_PROBLEM_
All of the lines below are to be transcribed faithfully, with pictures excluded from the copy.

_DATA EXTRACT_
+ + +

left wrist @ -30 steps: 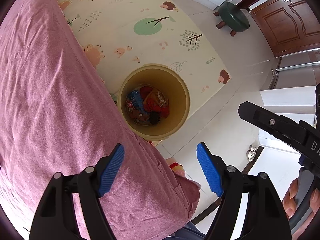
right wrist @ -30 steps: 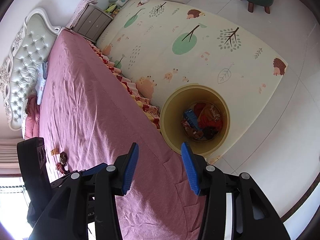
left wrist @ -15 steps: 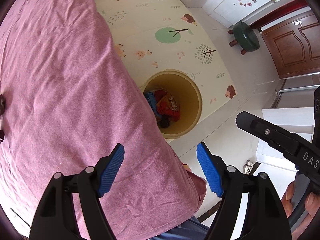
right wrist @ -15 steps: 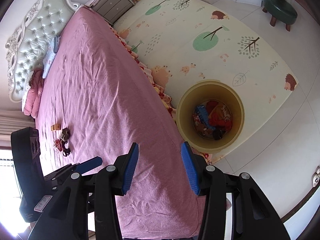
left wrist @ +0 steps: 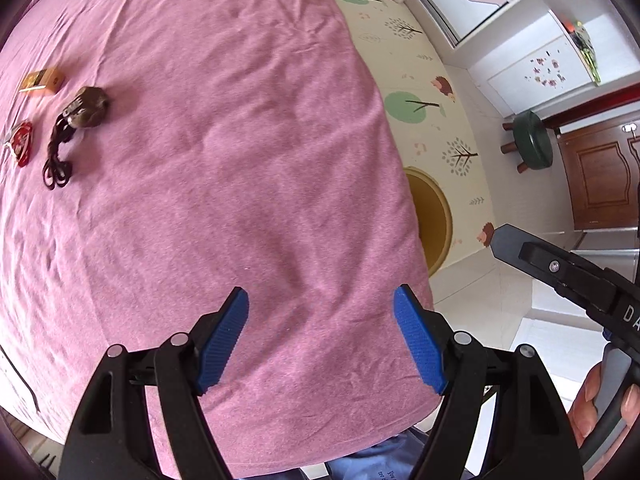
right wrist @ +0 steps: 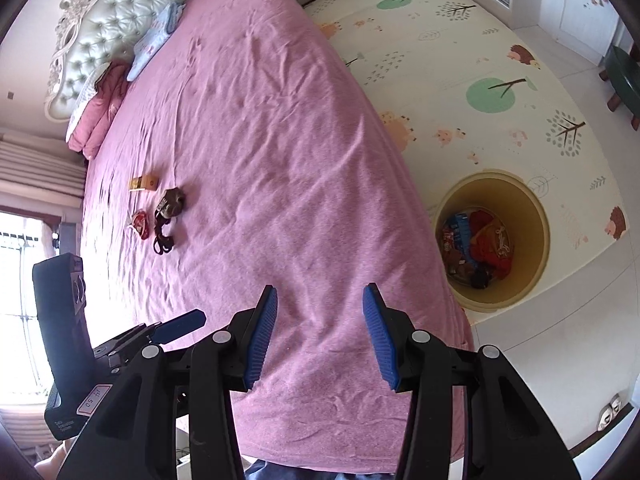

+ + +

_SOLUTION_
left wrist @ -30 steps: 
right wrist @ -30 steps: 
left wrist @ -15 steps: 
right wrist @ -15 steps: 
left wrist @ +0 steps: 
right wrist @ +0 steps: 

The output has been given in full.